With his career prospects in Britain in serious difficulty, Jones sought refuge in Canada in 1908. He took up teaching duties in the Department of Psychiatry of the University of Toronto (from 1911, as Associate Professor of Psychiatry). In addition to building a private psychoanalytic practice, he worked as pathologist to the Toronto Asylum and Director of its psychiatric outpatient clinic. Following further meetings with Freud in 1909 at Clark University in Worcester, Massachusetts, where Freud gave a series of lectures on psychoanalysis, and in the Netherlands the following year, Jones set about forging strong working relationships with the nascent American psychoanalytic movement. He gave some 20 papers or addresses to American professional societies at venues ranging from Boston, to Washington and Chicago. In 1910 he co-founded the American Psychopathological Association and the following year the American Psychoanalytic Association, serving as its first Secretary until 1913.

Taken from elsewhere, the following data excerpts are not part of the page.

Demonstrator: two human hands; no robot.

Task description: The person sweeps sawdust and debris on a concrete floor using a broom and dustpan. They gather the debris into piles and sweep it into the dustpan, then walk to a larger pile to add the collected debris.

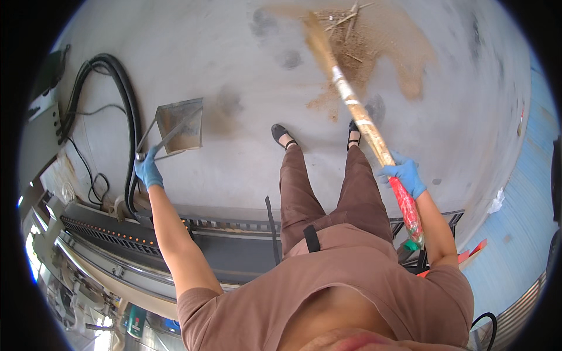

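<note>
My left hand (149, 170), in a blue glove, is closed around the handle of a metal dustpan (188, 136). The pan hangs out to the left, with some brown dust showing in it. My right hand (405, 175), gloved too, grips a long broom (364, 121) whose shaft is wrapped in white and brown, with red near the top end. Its straw bristles, slightly blurred, reach the left edge of a heap of brown sawdust (366, 55) on the floor. Thin wood sticks (352, 26) lie in the heap.
Thick black hoses (127, 96) curve over the grey floor (246, 76) at the left, beside grey machinery. A long machine bed (234, 248) with a slotted rail runs close behind my legs. Blue sheeting (515, 199) lies at the right, with a white scrap (497, 200) by it.
</note>
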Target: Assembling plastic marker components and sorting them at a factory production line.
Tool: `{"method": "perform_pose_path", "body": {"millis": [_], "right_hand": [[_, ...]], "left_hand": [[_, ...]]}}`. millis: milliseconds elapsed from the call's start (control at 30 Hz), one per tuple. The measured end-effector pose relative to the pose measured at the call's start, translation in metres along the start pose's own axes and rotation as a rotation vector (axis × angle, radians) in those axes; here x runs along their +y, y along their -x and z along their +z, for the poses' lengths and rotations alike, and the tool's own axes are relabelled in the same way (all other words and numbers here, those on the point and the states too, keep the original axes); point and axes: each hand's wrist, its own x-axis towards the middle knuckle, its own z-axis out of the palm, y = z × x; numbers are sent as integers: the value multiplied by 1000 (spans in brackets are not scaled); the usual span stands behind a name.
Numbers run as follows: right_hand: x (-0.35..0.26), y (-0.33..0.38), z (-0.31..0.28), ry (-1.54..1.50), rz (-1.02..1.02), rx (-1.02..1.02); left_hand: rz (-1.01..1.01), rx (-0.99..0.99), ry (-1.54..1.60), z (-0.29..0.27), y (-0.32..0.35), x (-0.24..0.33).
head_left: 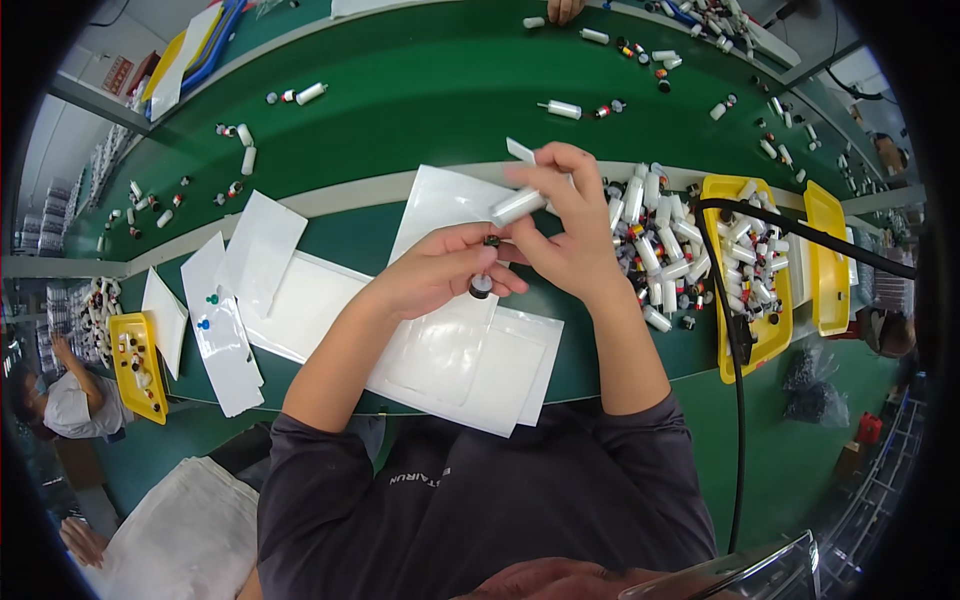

Jones undertook an intensive programme of writing and research, which produced the first of what were to be many significant contributions to psychoanalytic literature, notably monographs on Hamlet and On the Nightmare. A number of these were published in German in the main psychoanalytic periodicals published in Vienna; these secured his status in Freud's inner circle during the period of the latter's increasing estrangement from Jung. In this context in 1912 Jones initiated, with Freud's agreement, the formation of a Committee of loyalists charged with safeguarding the theoretical and institutional legacy of the psychoanalytic movement. (Note: Apart from Freud and Jones, the 1912 Committee comprised Otto Rank and Hans Sachs (from Vienna), Karl Abraham (Berlin) and Sándor Ferenczi (Budapest). Later recruits were Max Eitingon (Berlin) and Anna Freud. The Committee continued to function until 1927.) This development also served the more immediate purpose of isolating Jung and, with Jones in strategic control, eventually manoeuvring him out of the Presidency of the International Psychoanalytical Association, a post he had held since its inception. When Jung's resignation came in 1914, it was only the outbreak of the Great War that prevented Jones from taking his place.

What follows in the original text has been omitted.